Regulasi Ulasan Produk Oleh Influencer: BPOM Siapkan Aturan untuk Lindungi Konsumen dan Produsen

Regulasi Ulasan Produk Oleh Influencer: BPOM Siapkan Aturan untuk Lindungi Konsumen dan Produsen

Dewan Perwakilan Rakyat (DPR) baru-baru ini menyoroti keresahan publik terkait konten ulasan produk makanan dan kosmetik oleh para influencer. Anggota Komisi VI DPR RI, Mufti Anam, dalam rapat dengan Menteri Perdagangan Budi Santoso pada 3 Maret 2025, mengungkapkan kekhawatiran tersebut, menuding adanya kelalaian Kementerian Perdagangan dalam melindungi konsumen dan produsen. Ketidakjelasan regulasi dimanfaatkan sejumlah influencer untuk melakukan ulasan yang berpotensi merugikan, bahkan sampai pada dugaan pemerasan seperti kasus influencer kuliner Code Blue yang dilaporkan melakukan pemerasan senilai ratusan juta rupiah kepada pengusaha makanan yang diulasnya. Kasus ini menjadi titik kritis yang mendorong perlunya regulasi yang lebih komprehensif.

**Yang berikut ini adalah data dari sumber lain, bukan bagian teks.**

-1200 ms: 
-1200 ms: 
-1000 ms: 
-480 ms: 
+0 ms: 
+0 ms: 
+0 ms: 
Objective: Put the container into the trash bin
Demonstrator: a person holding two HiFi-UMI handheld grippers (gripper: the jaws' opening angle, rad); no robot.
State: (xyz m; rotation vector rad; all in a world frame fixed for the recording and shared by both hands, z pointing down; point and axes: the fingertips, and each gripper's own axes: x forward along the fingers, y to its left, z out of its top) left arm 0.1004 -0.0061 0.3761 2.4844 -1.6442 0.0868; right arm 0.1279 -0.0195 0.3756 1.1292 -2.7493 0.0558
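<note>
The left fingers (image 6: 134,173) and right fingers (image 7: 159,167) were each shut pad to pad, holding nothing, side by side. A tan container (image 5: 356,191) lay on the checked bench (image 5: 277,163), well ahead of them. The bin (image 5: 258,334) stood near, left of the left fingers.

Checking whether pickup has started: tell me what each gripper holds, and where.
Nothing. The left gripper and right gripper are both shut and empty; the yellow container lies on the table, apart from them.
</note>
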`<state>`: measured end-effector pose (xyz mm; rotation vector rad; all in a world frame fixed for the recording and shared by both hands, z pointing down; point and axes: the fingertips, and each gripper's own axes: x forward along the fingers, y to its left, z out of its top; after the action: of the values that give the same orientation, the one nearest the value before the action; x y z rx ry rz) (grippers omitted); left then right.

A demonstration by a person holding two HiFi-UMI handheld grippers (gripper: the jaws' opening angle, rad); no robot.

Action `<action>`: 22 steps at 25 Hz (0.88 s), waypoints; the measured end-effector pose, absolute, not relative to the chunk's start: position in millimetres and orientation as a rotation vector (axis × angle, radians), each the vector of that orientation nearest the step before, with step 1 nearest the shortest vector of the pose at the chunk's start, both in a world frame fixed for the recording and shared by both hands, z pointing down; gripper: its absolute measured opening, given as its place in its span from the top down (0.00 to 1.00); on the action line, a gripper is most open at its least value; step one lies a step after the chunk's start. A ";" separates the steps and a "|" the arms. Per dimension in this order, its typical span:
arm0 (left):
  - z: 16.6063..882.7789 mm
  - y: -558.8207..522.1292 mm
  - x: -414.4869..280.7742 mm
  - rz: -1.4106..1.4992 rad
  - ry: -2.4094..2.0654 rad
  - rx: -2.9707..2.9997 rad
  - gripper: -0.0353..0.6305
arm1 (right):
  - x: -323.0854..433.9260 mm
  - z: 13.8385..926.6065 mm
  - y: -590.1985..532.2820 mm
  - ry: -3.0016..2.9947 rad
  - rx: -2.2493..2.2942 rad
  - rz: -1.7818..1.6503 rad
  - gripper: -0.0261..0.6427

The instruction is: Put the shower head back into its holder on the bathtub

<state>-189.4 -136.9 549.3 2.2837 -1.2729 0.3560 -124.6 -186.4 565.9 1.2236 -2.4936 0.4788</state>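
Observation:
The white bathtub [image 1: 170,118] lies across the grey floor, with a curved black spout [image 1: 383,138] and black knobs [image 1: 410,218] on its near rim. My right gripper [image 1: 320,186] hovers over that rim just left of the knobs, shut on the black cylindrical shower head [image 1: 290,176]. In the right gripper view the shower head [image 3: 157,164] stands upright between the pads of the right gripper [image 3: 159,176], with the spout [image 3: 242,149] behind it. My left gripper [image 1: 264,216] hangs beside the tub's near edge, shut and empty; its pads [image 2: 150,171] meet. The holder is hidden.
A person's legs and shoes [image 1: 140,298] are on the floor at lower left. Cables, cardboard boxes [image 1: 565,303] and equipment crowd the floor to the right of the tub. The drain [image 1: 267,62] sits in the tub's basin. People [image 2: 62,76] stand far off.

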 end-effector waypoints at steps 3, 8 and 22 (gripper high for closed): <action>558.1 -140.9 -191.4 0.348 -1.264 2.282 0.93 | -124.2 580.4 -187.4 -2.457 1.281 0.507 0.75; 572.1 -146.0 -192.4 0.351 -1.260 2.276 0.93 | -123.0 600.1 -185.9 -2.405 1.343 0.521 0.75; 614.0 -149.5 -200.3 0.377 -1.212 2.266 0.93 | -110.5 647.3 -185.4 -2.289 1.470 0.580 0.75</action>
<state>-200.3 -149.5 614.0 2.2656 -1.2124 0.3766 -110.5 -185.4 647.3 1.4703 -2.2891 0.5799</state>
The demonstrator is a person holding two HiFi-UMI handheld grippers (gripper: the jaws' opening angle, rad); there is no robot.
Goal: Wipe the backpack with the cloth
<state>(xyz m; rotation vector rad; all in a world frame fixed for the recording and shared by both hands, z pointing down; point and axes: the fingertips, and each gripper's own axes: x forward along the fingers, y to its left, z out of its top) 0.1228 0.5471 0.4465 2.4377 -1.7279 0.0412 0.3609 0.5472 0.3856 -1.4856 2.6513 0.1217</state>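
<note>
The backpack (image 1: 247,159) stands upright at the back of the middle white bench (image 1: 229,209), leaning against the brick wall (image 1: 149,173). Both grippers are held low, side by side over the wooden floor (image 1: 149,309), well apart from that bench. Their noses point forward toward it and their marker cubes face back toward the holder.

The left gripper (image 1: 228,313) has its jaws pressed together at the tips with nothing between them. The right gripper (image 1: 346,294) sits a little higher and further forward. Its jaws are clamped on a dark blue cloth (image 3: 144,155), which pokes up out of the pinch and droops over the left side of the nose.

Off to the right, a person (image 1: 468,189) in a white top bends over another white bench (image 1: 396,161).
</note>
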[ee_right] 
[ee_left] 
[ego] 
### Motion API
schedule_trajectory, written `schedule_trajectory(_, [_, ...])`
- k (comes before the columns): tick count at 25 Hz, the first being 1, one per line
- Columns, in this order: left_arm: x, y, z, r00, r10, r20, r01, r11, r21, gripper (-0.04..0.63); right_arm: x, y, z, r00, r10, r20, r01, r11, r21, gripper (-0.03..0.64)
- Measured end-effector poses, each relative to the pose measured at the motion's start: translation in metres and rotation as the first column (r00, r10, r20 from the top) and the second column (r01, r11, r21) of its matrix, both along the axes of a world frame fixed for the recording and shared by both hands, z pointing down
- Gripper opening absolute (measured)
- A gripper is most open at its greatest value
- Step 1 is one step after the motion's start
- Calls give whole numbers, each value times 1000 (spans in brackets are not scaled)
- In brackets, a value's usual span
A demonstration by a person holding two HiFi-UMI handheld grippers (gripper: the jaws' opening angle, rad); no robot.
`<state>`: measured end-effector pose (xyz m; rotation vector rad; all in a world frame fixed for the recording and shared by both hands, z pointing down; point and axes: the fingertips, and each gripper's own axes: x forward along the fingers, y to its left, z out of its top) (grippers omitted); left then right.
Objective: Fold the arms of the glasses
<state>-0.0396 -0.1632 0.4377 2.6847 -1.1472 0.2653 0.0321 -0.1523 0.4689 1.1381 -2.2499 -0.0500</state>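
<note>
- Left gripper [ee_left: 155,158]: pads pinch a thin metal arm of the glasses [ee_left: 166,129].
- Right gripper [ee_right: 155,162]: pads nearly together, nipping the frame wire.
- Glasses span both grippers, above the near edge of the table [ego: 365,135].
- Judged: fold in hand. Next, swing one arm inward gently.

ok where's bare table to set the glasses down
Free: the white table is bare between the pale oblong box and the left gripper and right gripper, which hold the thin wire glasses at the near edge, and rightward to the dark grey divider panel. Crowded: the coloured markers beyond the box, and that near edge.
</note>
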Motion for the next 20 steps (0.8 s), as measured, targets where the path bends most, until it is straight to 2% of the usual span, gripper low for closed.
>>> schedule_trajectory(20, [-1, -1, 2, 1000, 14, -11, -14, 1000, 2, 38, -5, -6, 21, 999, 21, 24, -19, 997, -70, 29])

Menanggapi hal tersebut, Badan Pengawas Obat dan Makanan (BPOM) tengah merumuskan aturan baru terkait ulasan produk skincare, kosmetik, pangan, dan obat oleh influencer. Kepala BPOM, Taruna Ikrar, menegaskan perlunya regulasi ini untuk menyeimbangkan hak konsumen, produsen, dan influencer itu sendiri. Dalam konferensi pers pada 21 Februari 2025, Taruna menekankan bahwa kebebasan berekspresi dan berpendapat bukanlah tanpa batas. "Kebebasan pers dan kebebasan berpendapat memang dijamin," ujarnya, "namun, hal tersebut harus diimbangi dengan hak-hak konsumen dan produsen, serta terhindar dari potensi manipulasi informasi yang dapat merugikan banyak pihak." Aturan ini, menurut Taruna, akan mengatur tata cara penyampaian ulasan produk kepada publik agar tercipta transparansi dan mencegah konflik kepentingan.

BPOM menyadari kompleksitas isu ini, sehingga proses penyusunan aturan melibatkan berbagai kementerian terkait. Kementerian Perindustrian, Kementerian Perdagangan, Kementerian Kesehatan, Bea Cukai, Kementerian Komunikasi dan Informatika, serta perwakilan influencer sendiri akan dilibatkan dalam proses ini. Hal ini untuk memastikan aturan yang dihasilkan dapat mengakomodasi kepentingan seluruh pemangku kepentingan. BPOM berencana untuk menyelesaikan draf aturan tersebut dalam waktu dekat.

Lebih lanjut, Taruna menjelaskan bahwa BPOM memiliki kewenangan untuk memastikan keakuratan informasi produk yang beredar. Ulasan yang bersifat subjektif diperbolehkan, namun harus disertai dengan tata cara yang jelas dan bertanggung jawab. Ulasan yang direkayasa atau dimanipulasi untuk kepentingan tertentu akan dikenakan sanksi. "Kita ingin menciptakan iklim yang adil dan melindungi semua pihak," tegas Taruna. "Aturan ini bertujuan untuk memfasilitasi penyampaian informasi, melindungi hak berpendapat, namun juga mencegah kerugian yang diakibatkan oleh informasi yang tidak bertanggung jawab."

Sentimen serupa juga diungkapkan oleh pengusaha kuliner Tjie Nofia Handayani atau Ci Mehong, yang pernah mengalami dampak negatif dari ulasan negatif di media sosial. Ci Mehong telah melarang perekaman video ulasan di tempat usahanya sebagai bentuk antisipasi atas potensi kerugian akibat ulasan yang tidak berimbang. Ia pun menyerukan perlunya regulasi yang melindungi pelaku usaha kecil dan menengah (UMKM) dari dampak negatif ulasan influencer yang tidak bertanggung jawab. Ci Mehong menekankan pentingnya ulasan yang objektif dan tidak menjatuhkan produk sejenis.

Kesimpulannya, regulasi baru yang disiapkan BPOM ini diharapkan dapat menciptakan ekosistem yang lebih sehat dalam industri influencer dan melindungi kepentingan seluruh pihak yang terlibat. Regulasi ini akan menjadi pedoman bagi influencer dalam menyampaikan ulasan, sekaligus menjadi payung hukum bagi konsumen dan produsen untuk melindungi hak-hak mereka. Proses yang melibatkan berbagai kementerian dan influencer menunjukkan komitmen pemerintah untuk menghasilkan regulasi yang komprehensif dan berimbang.